Исследователи смогли понять, как и где определенные биологические функции возникают, бросая вызов различным догмам и переоценкам того, что до вчерашнего дня считалось "нежелательной" ДНК или не кодированным (неактивным) ДНК. "Новые данные показывают, что геном содержит очень мало разделов которые не используется",- утверждается в заявлении «Консорциума и Европейской лаборатории молекулярной биологии» (EMBL-EBI), который возглавлял исследование вместе с «Национальным научно-исследовательским институтом генома человека» (NHGRI), «Национальный институт здоровья» (NIH) в США. Опровержение мифа о генетической детерминированности, совершенное проектом « Геном человека», знаменует начало новой постгеномной эры.

Новая культурная ситуация

До недавнего времени "дизайн" человека, то есть создание всех его характеристик было возложено на природу, никто не мог вмешаться, чтобы улучшить человеческое существо.
Каждый новый организм рождается из маленькой ячейки. Он наследует программу предков в форме ДНК, но не наследует физические тела своих предков. Он наследует сердце родителей, но у него новое сердце. Все начинается с нуля, с одной клетки, но с каждой новой жизнью программа ДНК может получить как улучшения, так и ухудшения.
Прежде чем оценить эффект геномики следует отметить, что было бы невозможно, и даже безответственно, отказаться от генетических методов манипуляции только потому, что эти методы могут быть использованы недобросовестными и эгоистическими людьми в своих целях.

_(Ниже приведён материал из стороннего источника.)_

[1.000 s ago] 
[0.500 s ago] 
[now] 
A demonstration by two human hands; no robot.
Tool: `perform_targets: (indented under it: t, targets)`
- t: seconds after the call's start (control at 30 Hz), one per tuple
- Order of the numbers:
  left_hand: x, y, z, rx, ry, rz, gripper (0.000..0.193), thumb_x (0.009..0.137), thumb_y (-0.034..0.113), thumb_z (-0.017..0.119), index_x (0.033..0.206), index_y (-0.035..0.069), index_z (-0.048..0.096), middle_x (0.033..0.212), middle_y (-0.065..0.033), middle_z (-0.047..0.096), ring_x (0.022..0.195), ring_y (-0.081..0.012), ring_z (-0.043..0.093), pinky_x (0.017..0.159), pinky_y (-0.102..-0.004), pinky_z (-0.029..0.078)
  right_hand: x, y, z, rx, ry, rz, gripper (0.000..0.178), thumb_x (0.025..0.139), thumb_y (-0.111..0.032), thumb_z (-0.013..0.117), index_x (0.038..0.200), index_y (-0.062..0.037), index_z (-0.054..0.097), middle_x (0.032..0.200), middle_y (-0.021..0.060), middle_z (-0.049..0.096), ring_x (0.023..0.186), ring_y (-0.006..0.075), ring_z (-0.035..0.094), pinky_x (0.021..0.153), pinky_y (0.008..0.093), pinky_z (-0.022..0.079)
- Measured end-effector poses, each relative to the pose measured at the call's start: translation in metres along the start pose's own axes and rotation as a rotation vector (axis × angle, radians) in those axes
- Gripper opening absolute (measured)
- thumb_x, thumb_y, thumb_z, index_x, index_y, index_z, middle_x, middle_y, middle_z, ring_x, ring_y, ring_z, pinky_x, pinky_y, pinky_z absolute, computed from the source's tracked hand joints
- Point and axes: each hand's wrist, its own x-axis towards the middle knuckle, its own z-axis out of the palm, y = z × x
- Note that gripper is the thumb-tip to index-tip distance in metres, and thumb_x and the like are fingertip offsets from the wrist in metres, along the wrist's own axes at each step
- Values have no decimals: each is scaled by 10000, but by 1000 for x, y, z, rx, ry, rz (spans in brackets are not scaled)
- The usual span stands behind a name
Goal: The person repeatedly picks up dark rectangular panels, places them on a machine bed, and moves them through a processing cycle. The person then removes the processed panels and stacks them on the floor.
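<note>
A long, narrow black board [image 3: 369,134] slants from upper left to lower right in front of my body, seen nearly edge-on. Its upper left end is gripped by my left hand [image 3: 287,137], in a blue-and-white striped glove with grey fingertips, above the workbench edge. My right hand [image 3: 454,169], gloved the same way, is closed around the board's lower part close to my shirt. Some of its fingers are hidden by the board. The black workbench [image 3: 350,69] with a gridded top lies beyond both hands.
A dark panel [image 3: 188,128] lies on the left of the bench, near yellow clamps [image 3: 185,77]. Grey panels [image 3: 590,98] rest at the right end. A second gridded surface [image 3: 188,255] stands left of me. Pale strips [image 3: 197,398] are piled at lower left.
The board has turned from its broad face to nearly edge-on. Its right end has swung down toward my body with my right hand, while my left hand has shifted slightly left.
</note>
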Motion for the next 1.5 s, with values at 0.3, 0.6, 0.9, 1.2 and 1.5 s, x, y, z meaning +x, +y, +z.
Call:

Ни один государственный орган не имеет ту волшебную палочку, которая может заставить исчезнуть все технологии геномики. Главный вопрос развития геномики состоит не в том, чтобы думать, как блокировать этот прогресс, но скорее, как получить максимальную выгоду и минимизировать риски.

Оценка возможностей геномики в целях терапевтических возможностей и в области улучшения генетического фона зависят от этических принципов, которые будут приниматься в качестве ориентира.

Для тех, кто является сторонниками репродукции человека "под наблюдением", и которые готовы принять как факт, возможности использования искусственных методов будет очень легко принять и генетические манипуляции, но для кого-то, это будет неприемлемо.

Выходя за рамки принципов, от которых отталкивается наука, человечество должно иметь в виду, что все технологии геномики применяемые на человеке, имеют на первом плане самого человека. Этот фактор поднимает много знаков вопроса, в том числе и вопрос о том какой эффект может иметь генная инженерия в балансе экосистемы и морали самого человека, который в итоге и является бенефициаром такой науки как геномика.

Прежде чем говорить непосредственно о последствиях, которые могут иметь генетические манипуляции, уточняем, что желание улучшить дизайн человеческого существа, до рождения, это в первую очередь прямое влияние на селекцию, то есть "удаление того что отличается, что не совершенно, неудачно получилось ". Это тоже самое что выбросить неудачный эмбрион в мусор во время процедуры ЭКО.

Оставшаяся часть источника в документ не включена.